Kendisine ışık göndermek istediğiniz bir kişiyi düşünün. Bu kişiye tüm bedeninizden ışık yollayın. Bunun nasıl bir duygu olduğunu hissedin. Daha sonra ışığın gözlerinizden, ellerinizden ya da kalbinizden doğruca bu kişiye gittiğini hayal edin. Işık göndermek için size en rahat ve doğru gelen yolu kullanın.
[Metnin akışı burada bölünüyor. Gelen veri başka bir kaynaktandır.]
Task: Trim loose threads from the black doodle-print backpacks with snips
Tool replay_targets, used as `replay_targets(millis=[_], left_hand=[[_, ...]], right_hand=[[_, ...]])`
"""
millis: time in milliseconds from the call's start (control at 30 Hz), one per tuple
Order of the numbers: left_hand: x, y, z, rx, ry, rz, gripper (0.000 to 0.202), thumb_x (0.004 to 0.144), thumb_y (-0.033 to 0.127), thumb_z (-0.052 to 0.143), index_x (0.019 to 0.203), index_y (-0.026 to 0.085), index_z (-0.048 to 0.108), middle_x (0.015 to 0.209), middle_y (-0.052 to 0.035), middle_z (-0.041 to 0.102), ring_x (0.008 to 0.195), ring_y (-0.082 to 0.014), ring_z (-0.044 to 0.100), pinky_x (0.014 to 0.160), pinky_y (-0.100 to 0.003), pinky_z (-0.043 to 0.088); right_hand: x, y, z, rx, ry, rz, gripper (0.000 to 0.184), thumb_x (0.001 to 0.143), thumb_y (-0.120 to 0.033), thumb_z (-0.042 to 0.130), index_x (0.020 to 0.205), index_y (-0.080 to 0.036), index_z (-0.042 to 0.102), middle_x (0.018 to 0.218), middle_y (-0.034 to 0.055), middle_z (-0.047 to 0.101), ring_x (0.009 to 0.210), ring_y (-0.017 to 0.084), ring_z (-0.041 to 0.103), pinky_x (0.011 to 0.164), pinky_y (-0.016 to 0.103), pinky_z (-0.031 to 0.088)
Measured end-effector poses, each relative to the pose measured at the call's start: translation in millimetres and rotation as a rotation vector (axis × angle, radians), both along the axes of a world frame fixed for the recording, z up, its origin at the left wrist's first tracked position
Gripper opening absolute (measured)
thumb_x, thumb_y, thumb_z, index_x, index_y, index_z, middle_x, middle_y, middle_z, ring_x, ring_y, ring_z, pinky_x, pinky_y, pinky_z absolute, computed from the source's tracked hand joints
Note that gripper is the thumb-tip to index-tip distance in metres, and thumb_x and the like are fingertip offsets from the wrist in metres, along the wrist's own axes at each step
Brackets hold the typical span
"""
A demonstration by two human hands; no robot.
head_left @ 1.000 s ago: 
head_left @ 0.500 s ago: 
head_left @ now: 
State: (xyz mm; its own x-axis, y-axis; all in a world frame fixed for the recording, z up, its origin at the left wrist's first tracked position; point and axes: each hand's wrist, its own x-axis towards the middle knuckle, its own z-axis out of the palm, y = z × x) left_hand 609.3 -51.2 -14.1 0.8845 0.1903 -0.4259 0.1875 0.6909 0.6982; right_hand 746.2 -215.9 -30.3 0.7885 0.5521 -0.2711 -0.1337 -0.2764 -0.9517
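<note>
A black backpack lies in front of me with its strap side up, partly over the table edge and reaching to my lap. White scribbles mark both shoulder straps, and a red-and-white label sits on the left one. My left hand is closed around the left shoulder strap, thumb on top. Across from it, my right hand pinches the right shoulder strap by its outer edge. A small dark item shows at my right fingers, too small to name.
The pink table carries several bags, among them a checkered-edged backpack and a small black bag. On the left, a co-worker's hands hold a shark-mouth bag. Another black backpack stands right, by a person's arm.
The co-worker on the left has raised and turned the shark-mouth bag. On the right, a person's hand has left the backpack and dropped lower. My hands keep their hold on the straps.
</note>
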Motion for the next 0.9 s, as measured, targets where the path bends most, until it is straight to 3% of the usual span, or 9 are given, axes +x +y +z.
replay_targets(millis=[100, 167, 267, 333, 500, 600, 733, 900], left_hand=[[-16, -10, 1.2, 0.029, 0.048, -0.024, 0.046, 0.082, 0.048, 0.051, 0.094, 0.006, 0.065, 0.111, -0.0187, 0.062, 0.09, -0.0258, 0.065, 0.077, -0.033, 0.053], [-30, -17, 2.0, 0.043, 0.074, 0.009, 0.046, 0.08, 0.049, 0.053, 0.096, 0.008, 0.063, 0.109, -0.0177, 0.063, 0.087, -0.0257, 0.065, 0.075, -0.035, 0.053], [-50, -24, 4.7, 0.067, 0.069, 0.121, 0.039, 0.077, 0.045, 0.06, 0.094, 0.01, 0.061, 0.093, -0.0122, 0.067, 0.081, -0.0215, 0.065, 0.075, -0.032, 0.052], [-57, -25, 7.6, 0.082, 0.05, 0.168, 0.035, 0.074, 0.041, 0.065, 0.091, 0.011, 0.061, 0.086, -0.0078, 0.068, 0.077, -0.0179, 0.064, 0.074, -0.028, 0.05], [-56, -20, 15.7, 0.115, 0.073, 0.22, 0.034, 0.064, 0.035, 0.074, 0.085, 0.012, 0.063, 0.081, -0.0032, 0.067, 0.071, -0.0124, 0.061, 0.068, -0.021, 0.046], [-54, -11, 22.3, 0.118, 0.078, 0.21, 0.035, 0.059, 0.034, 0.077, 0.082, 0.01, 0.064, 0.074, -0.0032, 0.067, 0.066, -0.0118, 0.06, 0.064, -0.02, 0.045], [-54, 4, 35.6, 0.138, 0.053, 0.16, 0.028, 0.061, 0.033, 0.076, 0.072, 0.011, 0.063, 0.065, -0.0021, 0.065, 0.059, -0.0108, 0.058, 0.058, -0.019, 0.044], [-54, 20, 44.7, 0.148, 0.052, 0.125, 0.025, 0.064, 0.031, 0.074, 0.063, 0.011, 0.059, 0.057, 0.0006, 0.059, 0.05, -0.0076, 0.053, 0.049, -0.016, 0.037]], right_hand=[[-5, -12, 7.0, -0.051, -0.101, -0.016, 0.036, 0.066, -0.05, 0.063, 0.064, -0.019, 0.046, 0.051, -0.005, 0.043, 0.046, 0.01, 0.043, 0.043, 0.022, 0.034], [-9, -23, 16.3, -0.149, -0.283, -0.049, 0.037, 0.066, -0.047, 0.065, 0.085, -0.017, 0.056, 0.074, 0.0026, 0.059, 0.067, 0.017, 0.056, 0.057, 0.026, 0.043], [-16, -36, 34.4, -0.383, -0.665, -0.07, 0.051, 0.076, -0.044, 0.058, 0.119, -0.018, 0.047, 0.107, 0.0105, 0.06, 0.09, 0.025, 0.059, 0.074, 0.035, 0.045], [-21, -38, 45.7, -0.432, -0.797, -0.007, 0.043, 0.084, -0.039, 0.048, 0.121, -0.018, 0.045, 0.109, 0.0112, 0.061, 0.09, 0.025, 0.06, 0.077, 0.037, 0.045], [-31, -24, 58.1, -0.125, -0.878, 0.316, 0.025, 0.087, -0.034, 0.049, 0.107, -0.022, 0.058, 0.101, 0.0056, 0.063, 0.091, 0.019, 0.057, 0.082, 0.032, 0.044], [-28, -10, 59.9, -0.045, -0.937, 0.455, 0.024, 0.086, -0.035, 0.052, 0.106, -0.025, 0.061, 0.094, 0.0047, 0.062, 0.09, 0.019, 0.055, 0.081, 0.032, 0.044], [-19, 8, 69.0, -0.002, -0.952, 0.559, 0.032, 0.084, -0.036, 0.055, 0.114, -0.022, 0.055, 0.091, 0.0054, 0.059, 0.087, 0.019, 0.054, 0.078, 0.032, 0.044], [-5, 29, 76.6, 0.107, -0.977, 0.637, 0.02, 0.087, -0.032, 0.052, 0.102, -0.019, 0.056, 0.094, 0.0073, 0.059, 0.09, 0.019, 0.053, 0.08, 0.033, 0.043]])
Işık göndermek istediğiniz bir şeyi düşünün. Işığı çağırın ve kendinizi ışıkla doldurun. Kendinizi bir kristal kadar berrak hayal edin, böylece saf bir ışık akıcısı olabilirsiniz. Sonra ışığı, seçmiş olduğunuz şey her ne ise (sevgiliniz, hasta olan bir yakınınız, kavga ettiğiniz bir arkadaşınız vb.) ona gönderin. Işığı göndermek için size en rahat ve doğru gelen yolu kullanın.
Işık göndermek istediğiniz başka şeyleri de düşünün, dünya barışı, yer küre, hayvanlar veya her ne isterseniz. Işık yollarken, kendi ışığınızın da parlak ve güzel hale geldiğini fark etmeye çalışın.
Siz şimdi ışığı nasıl çağıracağınızı, kendinizi ışıkla nasıl dolduracağınızı ve nasıl ışık yayacağınızı öğrenmiş bulunuyorsunuz.